PROBLEM DETAILS - Look through the data below, and copy each line that carries the word "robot".

(Beginning of RECORDS FOR PROCESSING)

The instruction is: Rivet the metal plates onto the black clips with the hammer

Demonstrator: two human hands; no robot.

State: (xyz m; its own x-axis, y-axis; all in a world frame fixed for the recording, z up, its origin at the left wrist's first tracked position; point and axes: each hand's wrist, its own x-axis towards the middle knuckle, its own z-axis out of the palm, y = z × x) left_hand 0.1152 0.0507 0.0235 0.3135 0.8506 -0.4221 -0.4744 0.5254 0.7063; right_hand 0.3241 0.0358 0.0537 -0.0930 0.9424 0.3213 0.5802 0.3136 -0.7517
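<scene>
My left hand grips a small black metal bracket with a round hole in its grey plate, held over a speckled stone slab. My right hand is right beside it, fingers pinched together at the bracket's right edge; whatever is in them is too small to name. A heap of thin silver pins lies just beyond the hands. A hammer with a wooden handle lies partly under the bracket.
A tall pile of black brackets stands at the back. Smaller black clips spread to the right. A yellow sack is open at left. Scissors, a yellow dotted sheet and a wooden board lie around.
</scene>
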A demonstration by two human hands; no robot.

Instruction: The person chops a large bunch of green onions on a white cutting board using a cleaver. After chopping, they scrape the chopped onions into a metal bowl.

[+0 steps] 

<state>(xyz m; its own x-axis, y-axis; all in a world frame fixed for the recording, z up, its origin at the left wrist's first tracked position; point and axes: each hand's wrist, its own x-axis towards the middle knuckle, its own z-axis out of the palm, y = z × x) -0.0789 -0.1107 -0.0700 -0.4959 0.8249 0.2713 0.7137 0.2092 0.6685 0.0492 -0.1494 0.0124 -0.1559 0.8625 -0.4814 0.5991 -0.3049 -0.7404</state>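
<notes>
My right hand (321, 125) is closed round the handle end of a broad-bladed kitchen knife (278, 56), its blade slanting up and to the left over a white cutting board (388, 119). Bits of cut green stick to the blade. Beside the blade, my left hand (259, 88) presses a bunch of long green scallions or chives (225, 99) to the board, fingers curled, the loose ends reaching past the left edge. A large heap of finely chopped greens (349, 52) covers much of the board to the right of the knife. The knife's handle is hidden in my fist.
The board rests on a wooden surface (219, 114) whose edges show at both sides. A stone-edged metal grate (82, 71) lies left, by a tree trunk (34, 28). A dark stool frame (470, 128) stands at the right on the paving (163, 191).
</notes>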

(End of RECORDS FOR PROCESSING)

EXERCISE ANSWER -
Demonstrator: two human hands; no robot.
A demonstration by two human hands; no robot.

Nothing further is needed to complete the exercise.